ASSIGNMENT:
Repeat every line of the data exactly, but not the pictures.

------------------------------------

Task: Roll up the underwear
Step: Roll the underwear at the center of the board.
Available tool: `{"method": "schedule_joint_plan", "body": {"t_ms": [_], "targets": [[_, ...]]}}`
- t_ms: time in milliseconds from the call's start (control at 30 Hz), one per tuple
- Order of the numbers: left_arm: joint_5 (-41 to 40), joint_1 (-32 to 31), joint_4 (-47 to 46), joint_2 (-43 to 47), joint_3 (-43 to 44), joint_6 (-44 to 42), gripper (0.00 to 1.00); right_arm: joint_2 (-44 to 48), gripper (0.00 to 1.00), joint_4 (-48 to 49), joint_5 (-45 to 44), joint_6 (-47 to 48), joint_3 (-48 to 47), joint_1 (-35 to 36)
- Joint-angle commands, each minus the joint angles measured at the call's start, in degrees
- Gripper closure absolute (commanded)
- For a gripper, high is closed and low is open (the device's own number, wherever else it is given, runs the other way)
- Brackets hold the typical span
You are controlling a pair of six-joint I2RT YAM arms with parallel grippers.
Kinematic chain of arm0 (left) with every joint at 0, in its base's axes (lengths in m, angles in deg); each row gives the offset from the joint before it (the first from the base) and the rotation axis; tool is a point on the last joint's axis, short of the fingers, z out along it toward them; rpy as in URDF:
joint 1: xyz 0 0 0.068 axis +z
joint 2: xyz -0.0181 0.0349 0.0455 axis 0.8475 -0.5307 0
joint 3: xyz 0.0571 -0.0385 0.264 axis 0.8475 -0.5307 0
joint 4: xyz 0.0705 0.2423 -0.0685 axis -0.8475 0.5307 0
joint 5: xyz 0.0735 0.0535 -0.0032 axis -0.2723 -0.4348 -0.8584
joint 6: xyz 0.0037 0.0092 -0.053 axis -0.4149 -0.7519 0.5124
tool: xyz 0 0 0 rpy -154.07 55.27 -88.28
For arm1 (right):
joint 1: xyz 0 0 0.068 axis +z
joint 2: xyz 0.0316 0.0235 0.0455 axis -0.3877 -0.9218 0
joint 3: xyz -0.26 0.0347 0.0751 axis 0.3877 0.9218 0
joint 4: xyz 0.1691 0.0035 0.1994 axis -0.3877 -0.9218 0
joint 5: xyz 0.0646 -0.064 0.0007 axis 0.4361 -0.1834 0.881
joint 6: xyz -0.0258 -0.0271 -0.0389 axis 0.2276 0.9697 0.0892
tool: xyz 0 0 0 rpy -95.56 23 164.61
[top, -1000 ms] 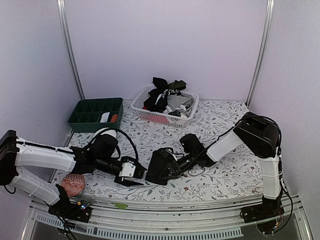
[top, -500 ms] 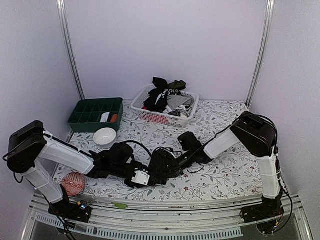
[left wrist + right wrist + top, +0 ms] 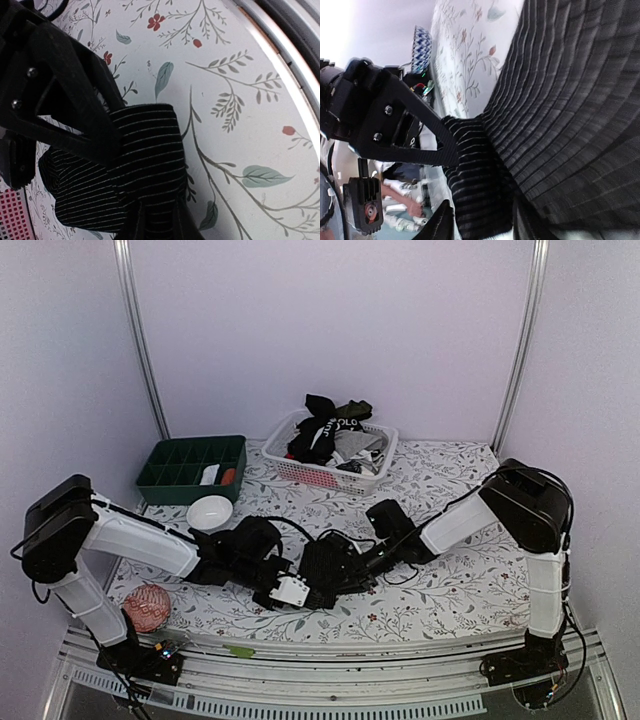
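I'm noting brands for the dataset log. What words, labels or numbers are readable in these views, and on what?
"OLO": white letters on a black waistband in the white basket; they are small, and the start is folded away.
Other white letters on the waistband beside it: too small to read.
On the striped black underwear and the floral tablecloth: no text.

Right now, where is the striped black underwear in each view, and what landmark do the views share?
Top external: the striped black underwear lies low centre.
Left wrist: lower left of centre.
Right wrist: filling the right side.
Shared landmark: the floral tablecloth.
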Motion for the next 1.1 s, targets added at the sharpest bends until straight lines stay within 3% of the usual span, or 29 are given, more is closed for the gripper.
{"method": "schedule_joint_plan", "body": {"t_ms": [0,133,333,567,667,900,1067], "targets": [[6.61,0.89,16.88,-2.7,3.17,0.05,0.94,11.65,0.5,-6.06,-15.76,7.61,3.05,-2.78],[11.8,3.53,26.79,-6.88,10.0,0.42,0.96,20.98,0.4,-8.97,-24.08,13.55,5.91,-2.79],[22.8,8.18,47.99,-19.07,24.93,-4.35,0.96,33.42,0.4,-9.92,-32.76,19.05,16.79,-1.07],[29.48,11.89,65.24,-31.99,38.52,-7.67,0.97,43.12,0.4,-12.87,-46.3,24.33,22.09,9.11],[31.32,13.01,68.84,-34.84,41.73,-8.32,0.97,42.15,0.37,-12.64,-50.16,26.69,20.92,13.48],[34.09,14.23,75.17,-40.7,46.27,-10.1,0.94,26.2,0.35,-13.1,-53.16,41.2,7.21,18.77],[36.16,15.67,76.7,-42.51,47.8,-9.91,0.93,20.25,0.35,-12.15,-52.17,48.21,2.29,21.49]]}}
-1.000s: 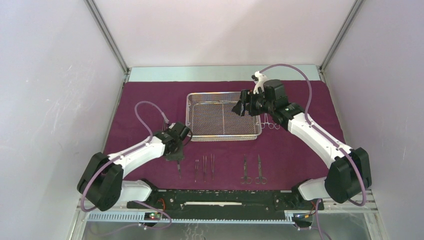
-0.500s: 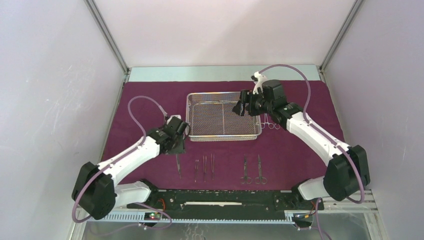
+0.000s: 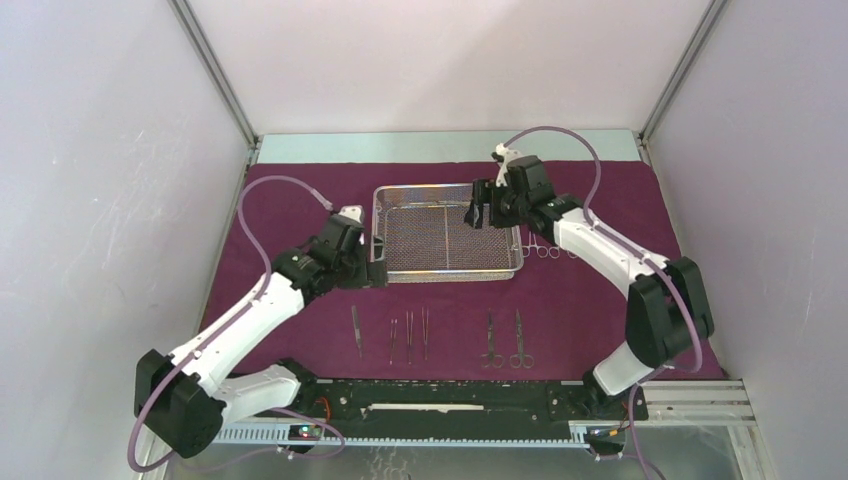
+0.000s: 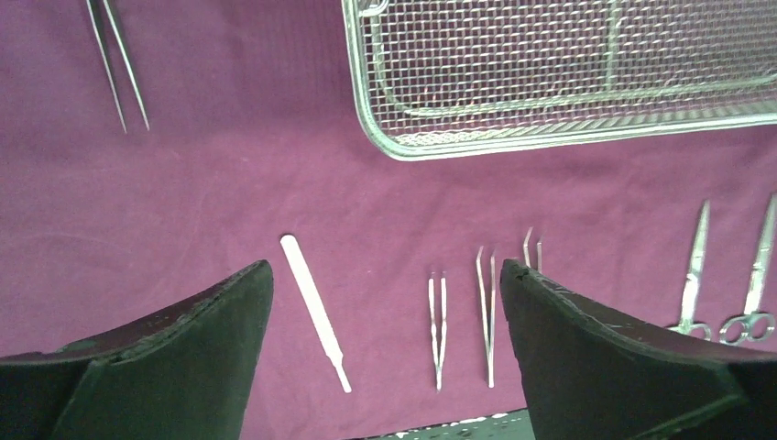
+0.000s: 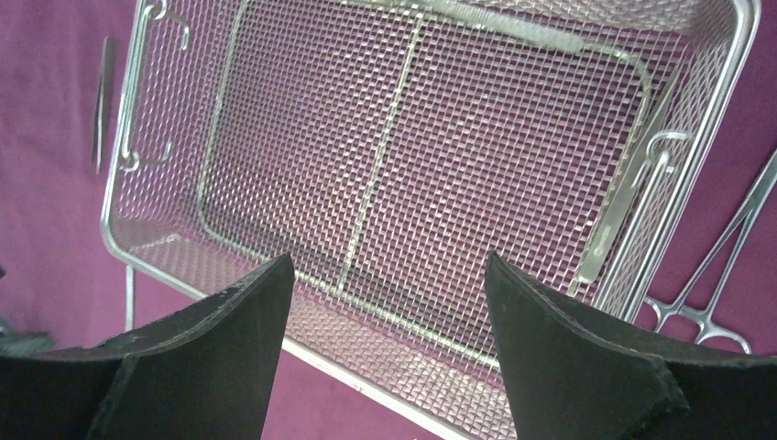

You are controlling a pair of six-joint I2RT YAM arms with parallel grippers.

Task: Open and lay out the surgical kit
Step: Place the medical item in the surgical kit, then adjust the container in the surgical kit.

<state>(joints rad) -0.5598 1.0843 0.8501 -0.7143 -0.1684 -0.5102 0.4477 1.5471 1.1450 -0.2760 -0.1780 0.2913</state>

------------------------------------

RESPONSE:
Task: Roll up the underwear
Step: Roll the underwear at the center of the board.
Available tool: `{"method": "schedule_joint_plan", "body": {"t_ms": [_], "targets": [[_, ...]]}}`
- t_ms: time in milliseconds from the call's start (control at 30 Hz), one per tuple
- Order of the numbers: left_arm: joint_5 (-41 to 40), joint_1 (-32 to 31), joint_4 (-47 to 46), joint_2 (-43 to 47), joint_3 (-43 to 44), joint_6 (-44 to 42), gripper (0.00 to 1.00); right_arm: joint_2 (-44 to 48), gripper (0.00 to 1.00), joint_4 (-48 to 49), joint_5 (-45 to 44), joint_6 (-47 to 48), joint_3 (-48 to 47), joint_1 (-35 to 36)
- Joint-angle commands, each minus the joint angles measured at the call's start, in degrees
- Gripper closure absolute (commanded)
- For a gripper, high is closed and low is open (the device's own number, wherever else it is given, runs the other way)
- Brackets hold the typical span
You are controlling a pair of six-joint I2RT YAM arms with parallel grippers.
Kinematic chain of arm0 (left) with every joint at 0, in its base's axes (lengths in m, angles in deg); each row gives the offset from the joint before it (the first from the base) and the rotation axis; tool is a point on the last joint's axis, short of the fingers, z out along it toward them; rpy as in URDF:
joint 1: xyz 0 0 0.068 axis +z
joint 2: xyz -0.0181 0.0349 0.0455 axis 0.8475 -0.5307 0
joint 3: xyz 0.0571 -0.0385 0.264 axis 0.8475 -0.5307 0
joint 4: xyz 0.0705 0.2423 -0.0685 axis -0.8475 0.5307 0
joint 5: xyz 0.0735 0.0535 -0.0032 axis -0.2723 -0.4348 -0.8584
joint 6: xyz 0.0037 0.0092 -0.053 axis -0.4149 -0.7519 0.5124
tool: xyz 0 0 0 rpy -154.07 55.27 -88.28
For arm1 (right):
joint 1: xyz 0 0 0.068 axis +z
joint 2: xyz 0.0316 0.0235 0.0455 axis -0.3877 -0.9218 0
joint 3: xyz -0.26 0.0347 0.0751 axis 0.3877 0.9218 0
joint 4: xyz 0.1691 0.0035 0.1994 axis -0.3877 -0.9218 0
joint 5: xyz 0.0646 -0.064 0.0007 axis 0.4361 -0.1834 0.881
joint 6: xyz -0.0258 -0.0271 -0.0389 axis 0.2276 0.9697 0.0892
tool: xyz 0 0 0 rpy -95.56 23 164.61
[top, -1000 ms] 
[top, -500 ms] 
[left wrist + right wrist + top, +0 ms] 
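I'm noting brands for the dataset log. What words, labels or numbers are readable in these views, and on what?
"OLO": white letters on a black waistband in the white basket; they are small, and the start is folded away.
Other white letters on the waistband beside it: too small to read.
On the striped black underwear and the floral tablecloth: no text.

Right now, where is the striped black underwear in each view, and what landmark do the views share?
Top external: the striped black underwear lies low centre.
Left wrist: lower left of centre.
Right wrist: filling the right side.
Shared landmark: the floral tablecloth.
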Motion for the next 1.1 s, targets added at the sharpest bends until straight lines stay within 3% of the usual span, or 29 are given, more is closed for the gripper.
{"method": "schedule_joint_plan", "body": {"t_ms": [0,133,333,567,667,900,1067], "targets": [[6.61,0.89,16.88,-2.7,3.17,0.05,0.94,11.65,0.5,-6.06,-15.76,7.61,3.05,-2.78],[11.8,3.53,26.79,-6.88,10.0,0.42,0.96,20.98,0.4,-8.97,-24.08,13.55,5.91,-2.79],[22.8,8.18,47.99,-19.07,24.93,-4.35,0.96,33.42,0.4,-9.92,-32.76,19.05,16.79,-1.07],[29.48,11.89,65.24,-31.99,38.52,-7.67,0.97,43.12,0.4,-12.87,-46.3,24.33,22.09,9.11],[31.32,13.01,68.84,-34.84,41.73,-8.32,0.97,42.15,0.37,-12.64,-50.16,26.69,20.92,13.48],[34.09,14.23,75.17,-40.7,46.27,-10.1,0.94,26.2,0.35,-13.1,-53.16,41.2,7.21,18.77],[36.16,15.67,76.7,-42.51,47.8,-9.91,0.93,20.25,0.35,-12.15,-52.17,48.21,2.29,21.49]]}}
-1.000s: 
-0.500s: 
+0.000s: 
+0.000s: 
+0.000s: 

You are controlling a pair of six-joint I2RT YAM arms with parallel grippers.

Task: Open and lay out the surgical kit
Step: Place the medical item in the surgical kit, then adjust the container in the surgical kit.

<state>(joints rad) -0.5598 1.0843 0.8501 -0.7143 -0.1684 -0.5102 0.4477 1.5471 1.1450 -0.2760 -0.1780 0.2913</state>

This exercise requires no additional answer.